▶ [Try it]
Of all the lines in the entries below, give again exactly those starting at the line containing "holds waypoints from" and ending at the line containing "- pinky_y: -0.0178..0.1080", both ends included, and no others.
(Data provided Opens)
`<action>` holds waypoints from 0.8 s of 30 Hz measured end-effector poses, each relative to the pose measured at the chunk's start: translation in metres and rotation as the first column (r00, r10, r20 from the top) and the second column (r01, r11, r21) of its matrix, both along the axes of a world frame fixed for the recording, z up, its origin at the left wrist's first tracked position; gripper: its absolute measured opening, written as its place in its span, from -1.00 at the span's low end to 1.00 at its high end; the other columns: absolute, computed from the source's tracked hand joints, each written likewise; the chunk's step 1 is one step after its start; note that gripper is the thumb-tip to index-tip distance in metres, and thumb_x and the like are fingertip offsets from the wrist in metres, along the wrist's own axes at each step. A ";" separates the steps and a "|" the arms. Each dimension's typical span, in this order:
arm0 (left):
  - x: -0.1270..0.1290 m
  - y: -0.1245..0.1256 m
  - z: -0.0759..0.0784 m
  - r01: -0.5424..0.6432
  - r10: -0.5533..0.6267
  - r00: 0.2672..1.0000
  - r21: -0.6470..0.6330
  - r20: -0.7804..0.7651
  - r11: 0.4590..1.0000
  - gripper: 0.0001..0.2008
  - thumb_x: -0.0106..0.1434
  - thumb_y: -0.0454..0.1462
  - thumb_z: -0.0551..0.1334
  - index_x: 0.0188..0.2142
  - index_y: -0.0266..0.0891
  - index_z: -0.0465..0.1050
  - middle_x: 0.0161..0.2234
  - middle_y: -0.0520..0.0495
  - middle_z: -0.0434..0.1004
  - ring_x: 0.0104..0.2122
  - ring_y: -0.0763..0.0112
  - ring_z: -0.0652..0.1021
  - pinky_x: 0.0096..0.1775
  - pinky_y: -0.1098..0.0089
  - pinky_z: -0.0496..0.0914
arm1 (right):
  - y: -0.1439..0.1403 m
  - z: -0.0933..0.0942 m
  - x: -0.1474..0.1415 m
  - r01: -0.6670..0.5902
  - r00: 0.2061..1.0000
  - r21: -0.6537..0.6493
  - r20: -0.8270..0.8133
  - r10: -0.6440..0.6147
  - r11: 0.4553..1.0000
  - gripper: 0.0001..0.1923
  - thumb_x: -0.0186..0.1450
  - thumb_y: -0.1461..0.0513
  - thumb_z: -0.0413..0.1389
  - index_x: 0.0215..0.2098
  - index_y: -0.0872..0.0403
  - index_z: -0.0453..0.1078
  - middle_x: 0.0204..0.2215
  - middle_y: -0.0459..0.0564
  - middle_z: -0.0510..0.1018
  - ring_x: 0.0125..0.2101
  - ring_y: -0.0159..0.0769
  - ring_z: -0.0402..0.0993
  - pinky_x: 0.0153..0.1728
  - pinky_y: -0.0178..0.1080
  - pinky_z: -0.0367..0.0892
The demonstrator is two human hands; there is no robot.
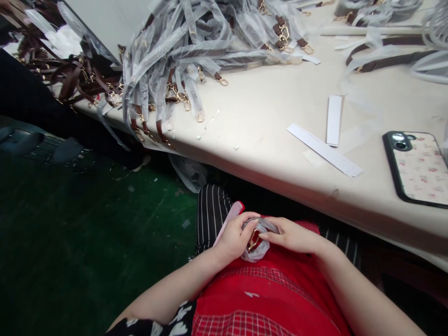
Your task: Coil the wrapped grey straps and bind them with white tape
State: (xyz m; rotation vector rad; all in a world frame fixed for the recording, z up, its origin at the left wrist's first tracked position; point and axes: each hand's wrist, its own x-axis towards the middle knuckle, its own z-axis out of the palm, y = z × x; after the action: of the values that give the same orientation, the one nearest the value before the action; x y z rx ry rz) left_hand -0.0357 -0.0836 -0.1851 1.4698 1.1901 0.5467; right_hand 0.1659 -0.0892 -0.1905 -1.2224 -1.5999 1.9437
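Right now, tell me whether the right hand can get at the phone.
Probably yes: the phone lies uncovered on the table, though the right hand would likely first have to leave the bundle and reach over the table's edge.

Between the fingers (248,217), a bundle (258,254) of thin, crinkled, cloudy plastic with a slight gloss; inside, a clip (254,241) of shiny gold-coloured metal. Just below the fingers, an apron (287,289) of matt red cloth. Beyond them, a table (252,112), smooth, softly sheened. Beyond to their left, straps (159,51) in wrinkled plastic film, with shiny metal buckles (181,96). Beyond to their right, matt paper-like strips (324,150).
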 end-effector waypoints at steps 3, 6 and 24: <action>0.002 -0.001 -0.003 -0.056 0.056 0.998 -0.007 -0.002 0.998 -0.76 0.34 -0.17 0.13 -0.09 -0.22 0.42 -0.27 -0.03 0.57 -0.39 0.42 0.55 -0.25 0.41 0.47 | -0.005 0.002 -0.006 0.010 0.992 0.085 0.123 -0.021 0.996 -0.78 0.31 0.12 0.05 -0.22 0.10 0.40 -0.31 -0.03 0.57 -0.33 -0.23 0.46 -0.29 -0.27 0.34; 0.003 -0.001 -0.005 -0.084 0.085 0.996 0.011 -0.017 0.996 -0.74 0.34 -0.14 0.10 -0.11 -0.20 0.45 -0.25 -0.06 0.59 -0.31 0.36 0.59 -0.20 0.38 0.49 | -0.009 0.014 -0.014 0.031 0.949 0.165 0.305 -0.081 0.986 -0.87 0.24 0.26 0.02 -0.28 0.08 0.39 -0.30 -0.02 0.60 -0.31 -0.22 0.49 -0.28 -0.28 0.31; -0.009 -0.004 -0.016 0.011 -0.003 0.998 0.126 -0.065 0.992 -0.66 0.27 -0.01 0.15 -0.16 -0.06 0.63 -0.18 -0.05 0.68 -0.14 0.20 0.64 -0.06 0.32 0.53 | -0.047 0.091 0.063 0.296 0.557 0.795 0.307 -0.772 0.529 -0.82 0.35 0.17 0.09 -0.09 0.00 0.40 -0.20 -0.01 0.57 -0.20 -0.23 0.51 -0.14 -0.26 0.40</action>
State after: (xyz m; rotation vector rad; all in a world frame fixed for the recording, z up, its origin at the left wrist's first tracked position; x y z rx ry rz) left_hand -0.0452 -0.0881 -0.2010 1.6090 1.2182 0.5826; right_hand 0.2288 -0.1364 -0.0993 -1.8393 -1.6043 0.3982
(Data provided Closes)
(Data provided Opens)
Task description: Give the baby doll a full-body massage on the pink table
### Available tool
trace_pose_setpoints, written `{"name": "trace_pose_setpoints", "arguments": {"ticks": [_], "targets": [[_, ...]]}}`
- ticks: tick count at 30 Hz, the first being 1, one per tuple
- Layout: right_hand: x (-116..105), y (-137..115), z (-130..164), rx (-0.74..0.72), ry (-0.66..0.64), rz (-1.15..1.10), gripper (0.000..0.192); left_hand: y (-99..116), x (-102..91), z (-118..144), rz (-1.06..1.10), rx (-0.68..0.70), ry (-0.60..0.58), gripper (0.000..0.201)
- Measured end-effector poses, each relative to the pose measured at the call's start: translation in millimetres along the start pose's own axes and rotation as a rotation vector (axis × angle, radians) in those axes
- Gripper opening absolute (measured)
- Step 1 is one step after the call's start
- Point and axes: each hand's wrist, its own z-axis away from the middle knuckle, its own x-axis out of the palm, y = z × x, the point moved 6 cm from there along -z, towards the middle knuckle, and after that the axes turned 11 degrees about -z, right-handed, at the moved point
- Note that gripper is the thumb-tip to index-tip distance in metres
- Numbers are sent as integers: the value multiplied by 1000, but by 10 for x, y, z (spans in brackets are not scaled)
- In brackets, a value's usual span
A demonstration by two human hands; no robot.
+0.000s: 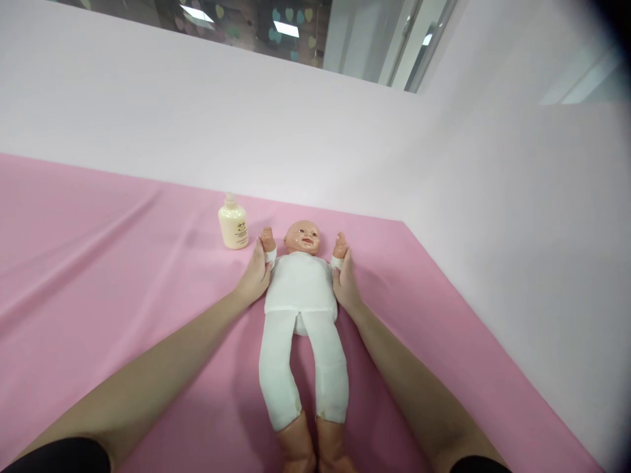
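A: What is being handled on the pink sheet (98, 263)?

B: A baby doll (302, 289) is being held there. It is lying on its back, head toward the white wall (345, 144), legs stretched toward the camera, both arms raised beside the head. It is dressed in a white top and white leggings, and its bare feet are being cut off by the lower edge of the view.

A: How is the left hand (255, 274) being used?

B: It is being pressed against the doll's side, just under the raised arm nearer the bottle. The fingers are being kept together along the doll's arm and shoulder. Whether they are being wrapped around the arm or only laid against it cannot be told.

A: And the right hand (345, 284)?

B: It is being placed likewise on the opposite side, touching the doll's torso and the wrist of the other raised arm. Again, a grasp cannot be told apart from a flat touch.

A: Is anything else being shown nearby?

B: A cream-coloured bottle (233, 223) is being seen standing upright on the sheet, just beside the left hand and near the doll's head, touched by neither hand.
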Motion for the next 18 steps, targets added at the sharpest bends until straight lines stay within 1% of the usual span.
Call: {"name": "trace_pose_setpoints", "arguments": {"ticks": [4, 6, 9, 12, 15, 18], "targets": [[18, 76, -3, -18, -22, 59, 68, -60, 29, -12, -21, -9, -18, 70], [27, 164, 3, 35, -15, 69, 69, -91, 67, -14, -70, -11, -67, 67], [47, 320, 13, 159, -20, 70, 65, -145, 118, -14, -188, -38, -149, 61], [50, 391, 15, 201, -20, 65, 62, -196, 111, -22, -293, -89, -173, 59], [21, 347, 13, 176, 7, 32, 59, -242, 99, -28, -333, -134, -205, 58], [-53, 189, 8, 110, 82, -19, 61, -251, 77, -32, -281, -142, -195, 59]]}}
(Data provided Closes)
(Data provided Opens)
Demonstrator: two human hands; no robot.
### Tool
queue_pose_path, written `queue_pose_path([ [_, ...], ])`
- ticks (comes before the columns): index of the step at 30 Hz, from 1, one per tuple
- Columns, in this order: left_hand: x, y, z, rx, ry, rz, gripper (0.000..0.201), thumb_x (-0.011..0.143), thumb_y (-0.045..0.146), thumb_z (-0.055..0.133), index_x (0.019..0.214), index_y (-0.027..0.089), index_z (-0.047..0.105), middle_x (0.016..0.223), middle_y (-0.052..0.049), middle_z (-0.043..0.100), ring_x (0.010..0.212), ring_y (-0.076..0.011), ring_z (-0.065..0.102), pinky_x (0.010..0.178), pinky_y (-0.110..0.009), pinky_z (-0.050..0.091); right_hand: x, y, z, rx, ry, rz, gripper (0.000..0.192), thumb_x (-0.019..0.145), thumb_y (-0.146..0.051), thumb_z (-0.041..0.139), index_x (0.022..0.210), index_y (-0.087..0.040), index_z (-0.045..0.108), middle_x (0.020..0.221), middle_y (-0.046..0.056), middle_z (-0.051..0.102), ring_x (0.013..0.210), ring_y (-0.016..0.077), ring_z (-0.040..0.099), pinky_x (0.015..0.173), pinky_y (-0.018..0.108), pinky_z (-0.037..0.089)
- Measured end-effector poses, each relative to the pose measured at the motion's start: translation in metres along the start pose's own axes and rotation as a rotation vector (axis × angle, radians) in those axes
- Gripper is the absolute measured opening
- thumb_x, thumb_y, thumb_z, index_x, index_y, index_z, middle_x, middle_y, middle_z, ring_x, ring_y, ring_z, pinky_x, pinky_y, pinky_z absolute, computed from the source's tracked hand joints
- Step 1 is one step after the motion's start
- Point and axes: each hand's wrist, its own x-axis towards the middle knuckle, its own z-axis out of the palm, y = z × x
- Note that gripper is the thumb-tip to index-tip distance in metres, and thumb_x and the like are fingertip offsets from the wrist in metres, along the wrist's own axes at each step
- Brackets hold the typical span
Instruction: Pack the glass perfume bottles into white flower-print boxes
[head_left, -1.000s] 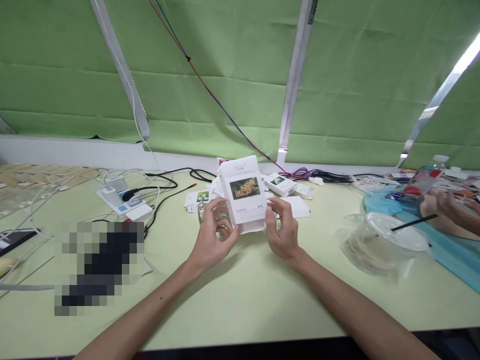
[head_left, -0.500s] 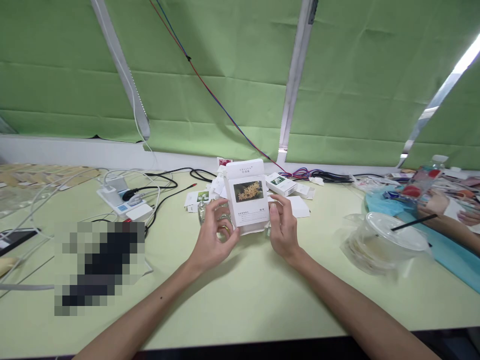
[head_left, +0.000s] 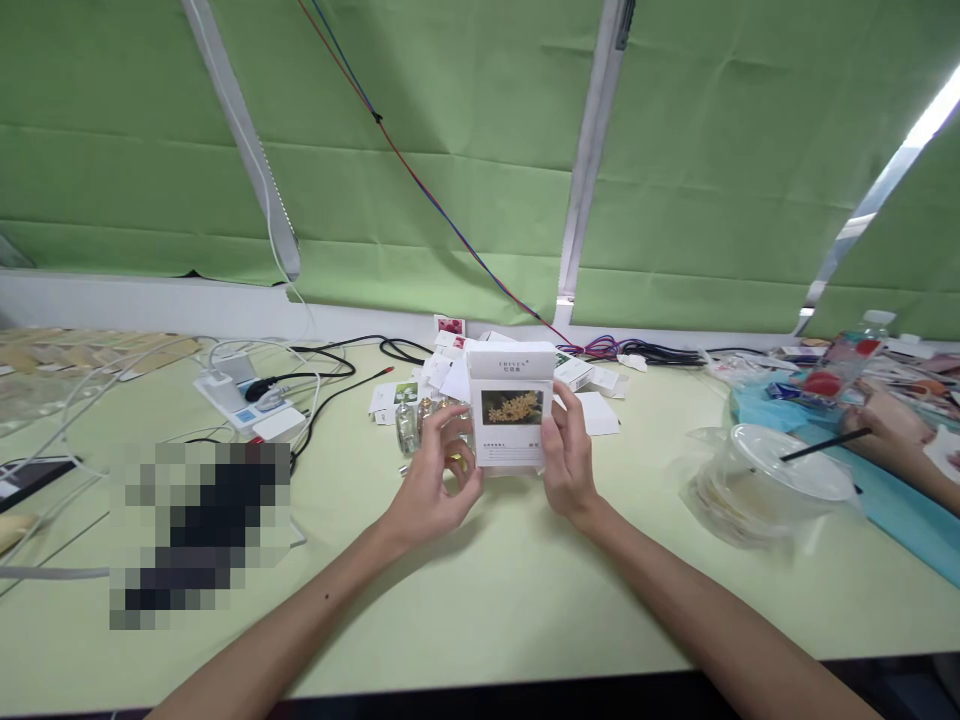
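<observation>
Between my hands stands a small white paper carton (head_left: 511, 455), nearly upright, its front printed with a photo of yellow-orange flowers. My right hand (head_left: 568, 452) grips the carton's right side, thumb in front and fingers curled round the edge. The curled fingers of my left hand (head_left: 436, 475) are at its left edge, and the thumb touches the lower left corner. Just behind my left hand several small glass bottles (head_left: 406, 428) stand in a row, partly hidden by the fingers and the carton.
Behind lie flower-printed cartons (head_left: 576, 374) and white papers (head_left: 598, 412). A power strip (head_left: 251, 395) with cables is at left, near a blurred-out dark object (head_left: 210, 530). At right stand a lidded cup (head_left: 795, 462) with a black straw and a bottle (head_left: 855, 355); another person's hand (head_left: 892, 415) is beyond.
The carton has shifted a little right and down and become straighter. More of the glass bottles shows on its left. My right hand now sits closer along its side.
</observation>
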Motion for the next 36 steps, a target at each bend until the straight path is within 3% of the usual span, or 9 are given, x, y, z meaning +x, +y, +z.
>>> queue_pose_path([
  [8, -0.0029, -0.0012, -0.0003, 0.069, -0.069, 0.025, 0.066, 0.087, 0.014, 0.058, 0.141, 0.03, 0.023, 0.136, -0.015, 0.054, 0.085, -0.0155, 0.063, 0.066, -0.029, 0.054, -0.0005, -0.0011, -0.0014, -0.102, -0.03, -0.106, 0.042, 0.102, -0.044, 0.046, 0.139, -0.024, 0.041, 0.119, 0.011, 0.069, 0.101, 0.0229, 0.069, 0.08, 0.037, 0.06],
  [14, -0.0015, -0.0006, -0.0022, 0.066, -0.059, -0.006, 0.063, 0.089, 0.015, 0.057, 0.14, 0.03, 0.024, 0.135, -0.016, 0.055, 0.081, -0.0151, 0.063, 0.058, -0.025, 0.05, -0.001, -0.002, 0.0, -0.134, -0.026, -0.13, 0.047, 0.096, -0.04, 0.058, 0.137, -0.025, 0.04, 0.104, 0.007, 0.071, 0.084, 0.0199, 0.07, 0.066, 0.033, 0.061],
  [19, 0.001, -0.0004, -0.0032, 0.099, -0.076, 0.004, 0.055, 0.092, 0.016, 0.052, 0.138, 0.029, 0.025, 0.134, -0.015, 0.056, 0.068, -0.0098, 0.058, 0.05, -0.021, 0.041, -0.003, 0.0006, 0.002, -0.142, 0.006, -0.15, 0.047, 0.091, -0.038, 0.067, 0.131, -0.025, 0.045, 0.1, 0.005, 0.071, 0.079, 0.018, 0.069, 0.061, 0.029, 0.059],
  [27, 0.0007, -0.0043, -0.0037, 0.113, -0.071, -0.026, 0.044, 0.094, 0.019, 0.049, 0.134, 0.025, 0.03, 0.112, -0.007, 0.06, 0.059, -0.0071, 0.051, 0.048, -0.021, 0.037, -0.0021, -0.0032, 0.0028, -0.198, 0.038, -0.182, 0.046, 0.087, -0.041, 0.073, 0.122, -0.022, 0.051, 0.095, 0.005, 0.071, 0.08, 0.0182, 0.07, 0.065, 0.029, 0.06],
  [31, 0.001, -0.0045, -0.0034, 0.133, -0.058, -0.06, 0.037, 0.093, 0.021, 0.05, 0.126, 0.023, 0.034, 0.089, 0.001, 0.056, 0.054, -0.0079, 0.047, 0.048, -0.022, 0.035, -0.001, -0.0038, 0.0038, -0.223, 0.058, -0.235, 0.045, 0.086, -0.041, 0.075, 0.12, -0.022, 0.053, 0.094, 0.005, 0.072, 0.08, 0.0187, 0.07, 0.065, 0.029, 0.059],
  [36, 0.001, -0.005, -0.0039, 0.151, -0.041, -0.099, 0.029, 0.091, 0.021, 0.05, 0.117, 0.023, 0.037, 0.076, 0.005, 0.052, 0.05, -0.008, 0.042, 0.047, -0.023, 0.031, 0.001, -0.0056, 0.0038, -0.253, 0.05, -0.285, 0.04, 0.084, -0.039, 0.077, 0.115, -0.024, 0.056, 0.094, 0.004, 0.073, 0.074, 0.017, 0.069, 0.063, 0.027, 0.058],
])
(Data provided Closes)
▶ [Written reply]
`<action>` holds waypoints from 0.8 s of 30 Hz measured end-effector poses, each relative to the pose measured at the chunk's start: translation in metres and rotation as the first column (r00, r10, r20 from the top) and the second column (r01, r11, r21) of its matrix, both along the axes of a world frame fixed for the recording, z up, its origin at the left wrist's first tracked position; gripper: its absolute measured opening, written as its place in its span, from -1.00 at the span's low end to 1.00 at its high end; the other columns: absolute, computed from the source's tracked hand joints, each written likewise; the chunk's step 1 is one step after its start; note that gripper is the thumb-tip to index-tip distance in metres, and thumb_x and the like are fingertip offsets from the wrist in metres, along the wrist's own axes at each step. A ";" separates the steps and a "|" the arms. Each dimension's typical span, in this order:
arm0 (left):
  - x: -0.1270..0.1290 m
  - y: -0.1245..0.1256 m
  - z: -0.0759..0.0784 m
  - r01: -0.5424..0.6432
  - r10: -0.5533..0.6267
  - r00: 0.2672..1.0000
  - r21: -0.6470..0.6330
  - r20: -0.7804..0.7651
  - r11: 0.4590..1.0000
  - gripper: 0.0001..0.2008
  - thumb_x: -0.0106..0.1434
  - thumb_y: -0.0454..0.1462
  - thumb_z: -0.0551..0.1334
  - index_x: 0.0188..0.2142
  - index_y: -0.0266..0.0891
  - index_z: -0.0465..0.1050
  - middle_x: 0.0161..0.2234
  - middle_y: -0.0520..0.0495
  - middle_z: -0.0434..0.1004
  - ring_x: 0.0104..0.2122
  - ring_y: -0.0763..0.0112
  - ring_z: -0.0652..0.1021
  - pinky_x: 0.0096..0.1775
  - pinky_y: -0.1098..0.0089
  - pinky_z: -0.0496..0.0914
arm1 (right):
  - y: -0.1439..0.1403 m
  - z: -0.0933..0.0942 m
  - x: -0.1474..0.1415 m
  - r01: -0.6670..0.5902
  - r00: 0.2061..1.0000
  - r21: -0.6537..0.6493
  - r20: -0.8270..0.8133
  - r10: -0.6440..0.6147
  - r11: 0.4553..1.0000
  - gripper: 0.0001..0.1923
  - thumb_x: -0.0186..0.1450
  - thumb_y: -0.1461..0.0513
  - thumb_z: -0.0413..0.1389
  - index_x: 0.0215..0.2098
  - index_y: -0.0872..0.0403
  - index_z: -0.0453..0.1078
  - middle_x: 0.0204..0.2215
  - middle_y: -0.0459..0.0564
  - middle_z: -0.0510..0.1018
  - ring_x: 0.0125..0.2101
  - ring_y: -0.0159..0.0769
  - ring_z: -0.0402..0.0993
  - pinky_x: 0.0153..0.1728
  - pinky_y: -0.0178..0.1080

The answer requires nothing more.